Kejujuran: Itu benar, dalam situasi tertentu, dusta bisa menyelamatkan hubungan, dan jujur malah menghancurkannya. Tapi tetap saja, pilihlah kejujuran. Maka biarkan sisanya mengalir seperti air, bisa jadi akhirnya tetap bahagia meski tak bersama.

--- Tere Liye ---

SEMUANYA sedang tidak baik-baik saja. Meski malam tadi ia bisa terbilang dalam keadaan setengah sadar, Dara masih bisa mengingat dengan jelas pertikaian antara Dewa dan Davin.

Sekarang semuanya benar-benar kacau, ia tak pernah menduga kalau hal seperti ini harus dilaluinya. Memilih diantara dua orang yang masing-masing memiliki posisi dalam hidup kita bukanlah hal mudah.
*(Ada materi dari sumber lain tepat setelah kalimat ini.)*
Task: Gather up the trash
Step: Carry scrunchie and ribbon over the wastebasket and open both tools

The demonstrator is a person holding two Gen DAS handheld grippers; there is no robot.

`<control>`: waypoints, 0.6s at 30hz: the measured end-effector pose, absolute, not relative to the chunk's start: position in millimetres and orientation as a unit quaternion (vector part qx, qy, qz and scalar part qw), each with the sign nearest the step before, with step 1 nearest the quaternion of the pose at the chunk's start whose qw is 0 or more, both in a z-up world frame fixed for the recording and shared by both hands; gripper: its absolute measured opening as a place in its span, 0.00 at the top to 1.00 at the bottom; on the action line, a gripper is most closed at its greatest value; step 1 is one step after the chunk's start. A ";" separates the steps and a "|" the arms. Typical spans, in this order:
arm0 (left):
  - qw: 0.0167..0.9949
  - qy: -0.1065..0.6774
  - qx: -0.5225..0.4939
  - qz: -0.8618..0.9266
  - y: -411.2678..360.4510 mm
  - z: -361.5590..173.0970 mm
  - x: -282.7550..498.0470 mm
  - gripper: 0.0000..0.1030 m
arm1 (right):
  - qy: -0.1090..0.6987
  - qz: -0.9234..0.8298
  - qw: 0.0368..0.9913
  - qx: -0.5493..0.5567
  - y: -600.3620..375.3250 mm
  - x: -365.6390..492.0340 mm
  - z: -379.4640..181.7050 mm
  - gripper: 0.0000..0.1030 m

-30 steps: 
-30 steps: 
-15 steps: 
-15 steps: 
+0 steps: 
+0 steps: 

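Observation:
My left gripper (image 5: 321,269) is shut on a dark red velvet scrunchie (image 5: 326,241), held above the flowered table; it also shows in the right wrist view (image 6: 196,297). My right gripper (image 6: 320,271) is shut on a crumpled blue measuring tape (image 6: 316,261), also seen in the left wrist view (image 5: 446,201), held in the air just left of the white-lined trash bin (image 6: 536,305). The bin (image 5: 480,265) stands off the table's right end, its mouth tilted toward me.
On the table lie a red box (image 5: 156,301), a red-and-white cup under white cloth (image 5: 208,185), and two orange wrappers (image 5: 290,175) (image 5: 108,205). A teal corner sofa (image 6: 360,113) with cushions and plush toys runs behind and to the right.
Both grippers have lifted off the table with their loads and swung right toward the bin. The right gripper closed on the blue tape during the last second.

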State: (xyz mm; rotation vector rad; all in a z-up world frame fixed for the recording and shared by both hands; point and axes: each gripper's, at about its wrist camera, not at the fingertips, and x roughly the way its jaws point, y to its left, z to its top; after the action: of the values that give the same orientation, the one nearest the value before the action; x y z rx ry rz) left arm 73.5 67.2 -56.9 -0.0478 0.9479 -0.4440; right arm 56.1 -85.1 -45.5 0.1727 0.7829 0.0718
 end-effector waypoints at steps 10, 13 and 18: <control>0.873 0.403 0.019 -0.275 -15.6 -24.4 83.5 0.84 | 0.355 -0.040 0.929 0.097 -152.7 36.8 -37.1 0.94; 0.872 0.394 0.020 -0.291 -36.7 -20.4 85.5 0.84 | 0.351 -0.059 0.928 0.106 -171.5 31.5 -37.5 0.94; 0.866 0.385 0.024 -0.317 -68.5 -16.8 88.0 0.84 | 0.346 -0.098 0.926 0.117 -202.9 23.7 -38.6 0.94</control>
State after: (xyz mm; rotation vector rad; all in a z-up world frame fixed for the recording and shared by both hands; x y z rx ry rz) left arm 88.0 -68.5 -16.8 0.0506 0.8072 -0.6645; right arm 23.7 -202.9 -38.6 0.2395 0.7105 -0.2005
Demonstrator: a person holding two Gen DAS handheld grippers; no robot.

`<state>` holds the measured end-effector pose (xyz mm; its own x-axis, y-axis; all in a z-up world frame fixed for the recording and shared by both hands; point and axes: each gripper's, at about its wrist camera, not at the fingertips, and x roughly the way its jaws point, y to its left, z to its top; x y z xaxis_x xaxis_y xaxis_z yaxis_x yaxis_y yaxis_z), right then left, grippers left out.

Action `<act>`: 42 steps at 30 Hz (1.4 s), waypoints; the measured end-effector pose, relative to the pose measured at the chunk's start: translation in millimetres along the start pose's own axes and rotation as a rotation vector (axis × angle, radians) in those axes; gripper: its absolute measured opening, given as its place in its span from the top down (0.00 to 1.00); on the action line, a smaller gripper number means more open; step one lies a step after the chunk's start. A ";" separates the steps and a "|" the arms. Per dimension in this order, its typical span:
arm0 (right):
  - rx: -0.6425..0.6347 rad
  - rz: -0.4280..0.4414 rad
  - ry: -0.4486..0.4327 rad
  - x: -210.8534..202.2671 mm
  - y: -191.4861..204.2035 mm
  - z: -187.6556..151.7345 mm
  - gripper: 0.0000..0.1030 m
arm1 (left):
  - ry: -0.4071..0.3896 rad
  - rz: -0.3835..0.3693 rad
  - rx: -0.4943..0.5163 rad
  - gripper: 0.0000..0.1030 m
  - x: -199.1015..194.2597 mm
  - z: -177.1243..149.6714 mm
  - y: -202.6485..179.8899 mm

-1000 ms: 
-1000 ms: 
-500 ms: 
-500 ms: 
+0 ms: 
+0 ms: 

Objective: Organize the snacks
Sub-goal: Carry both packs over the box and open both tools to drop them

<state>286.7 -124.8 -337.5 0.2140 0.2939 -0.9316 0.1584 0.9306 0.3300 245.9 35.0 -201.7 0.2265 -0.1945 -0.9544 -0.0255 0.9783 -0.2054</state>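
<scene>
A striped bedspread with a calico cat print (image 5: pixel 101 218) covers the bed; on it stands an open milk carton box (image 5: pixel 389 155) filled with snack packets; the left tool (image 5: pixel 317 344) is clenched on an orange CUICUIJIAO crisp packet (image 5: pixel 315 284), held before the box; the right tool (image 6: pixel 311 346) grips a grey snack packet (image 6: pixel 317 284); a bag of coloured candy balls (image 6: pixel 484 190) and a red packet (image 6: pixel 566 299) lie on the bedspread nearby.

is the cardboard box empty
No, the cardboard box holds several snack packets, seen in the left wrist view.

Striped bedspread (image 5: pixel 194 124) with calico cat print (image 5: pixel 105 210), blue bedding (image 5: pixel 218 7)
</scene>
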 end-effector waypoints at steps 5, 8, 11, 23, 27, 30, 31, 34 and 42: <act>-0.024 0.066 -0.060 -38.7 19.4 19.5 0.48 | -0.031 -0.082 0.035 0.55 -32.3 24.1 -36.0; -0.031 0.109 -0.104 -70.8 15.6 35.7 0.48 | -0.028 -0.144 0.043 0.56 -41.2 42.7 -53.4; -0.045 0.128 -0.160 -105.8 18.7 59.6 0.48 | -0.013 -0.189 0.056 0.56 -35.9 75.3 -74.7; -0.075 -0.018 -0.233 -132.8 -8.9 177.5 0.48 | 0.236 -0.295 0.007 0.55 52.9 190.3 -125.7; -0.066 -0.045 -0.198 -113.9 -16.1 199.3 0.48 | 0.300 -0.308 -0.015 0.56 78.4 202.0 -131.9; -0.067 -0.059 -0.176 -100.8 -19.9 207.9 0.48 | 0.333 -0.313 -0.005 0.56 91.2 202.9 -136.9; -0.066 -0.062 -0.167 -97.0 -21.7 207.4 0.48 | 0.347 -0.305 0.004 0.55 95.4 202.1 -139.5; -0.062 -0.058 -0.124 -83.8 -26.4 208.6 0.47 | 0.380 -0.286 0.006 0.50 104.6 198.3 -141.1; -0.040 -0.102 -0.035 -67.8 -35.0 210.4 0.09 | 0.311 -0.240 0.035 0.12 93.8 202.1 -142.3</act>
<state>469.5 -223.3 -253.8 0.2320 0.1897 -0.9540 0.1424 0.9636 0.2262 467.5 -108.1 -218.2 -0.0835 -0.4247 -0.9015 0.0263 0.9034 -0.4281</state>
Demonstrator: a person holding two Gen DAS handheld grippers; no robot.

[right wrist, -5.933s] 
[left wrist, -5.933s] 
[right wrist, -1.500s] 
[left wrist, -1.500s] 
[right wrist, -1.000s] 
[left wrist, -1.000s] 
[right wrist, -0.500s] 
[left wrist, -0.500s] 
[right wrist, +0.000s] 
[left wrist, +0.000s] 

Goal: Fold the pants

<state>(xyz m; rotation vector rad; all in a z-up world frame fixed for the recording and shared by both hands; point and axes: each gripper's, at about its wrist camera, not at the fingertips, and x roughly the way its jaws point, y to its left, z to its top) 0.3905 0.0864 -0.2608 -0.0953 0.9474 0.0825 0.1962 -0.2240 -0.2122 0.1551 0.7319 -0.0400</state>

Dara ingin mereka berdua baik-baik saja, meski harus merelakan dirinya yang kelak terluka.

"Dia hanya perlu beristirahat. Demamnya sudah turun, mungkin akan mengalami flu beberapa hari. Obat penambah darahnya jangan lupa rutin diminum" Jelas dokter yang dihubungi Davina untuk memeriksa keadaannya.

Sepeninggal dokter dan Davina yang sudah berlalu dari kamarnya, Dara mengangkat tubuhnya, duduk bersandar dikepala ranjang, menekuk kedua kakinya. Saat ini yang bisa ia lakukan hanyalah menenangkan dirinya, memeluk dirinya sendiri untuk menguatkannya.

"Ini belum terlambat. Terkadang jujur memang menjadi kalimat yang menyakitkan. Tapi manusia tidak punya pilihan. Hanya kejujuran lah yang membuat masalah cepat diselesaikan."

Dara mengangkat kepalanya saat mendengar suara Davina. Salahnya tidak mendengarkan ucapan perempuan itu untuk tidak pacaran dan tegas terhadap segala gejala perasaan yang sifatnya ragu-ragu.

"Maaf sudah bohongin nenek juga." Ucap Dara lalu memeluk Davina erat, terisak. "Seharusnya Dara dengerin omongan nenek buat nggak pacaran. Sekarang Dara nggak tahu gimana ngembaliin hubungan ini sama Davin kayak sebelumnya." Adu Dara terisak. Bisa dibilang, dibalik kejadian tadi malam, Davin adalah korban. Korban kebohongannya sebulan ini, bahkan sejak awal hatinya sudah menyangkal.

"Kamu sama Dewa?" Tanya Davina yang tak langsung dijawab Dara. Bohong jika ia hanya memikirkan bagaimana menjelaskan semuanya pada Davin. Justru hatinya sekarang sedang khawatir ingin tahu bagaimana keadaan pria itu. Babak belur dibawah guyuran hujan tentu sekarang sangat menyiksanya.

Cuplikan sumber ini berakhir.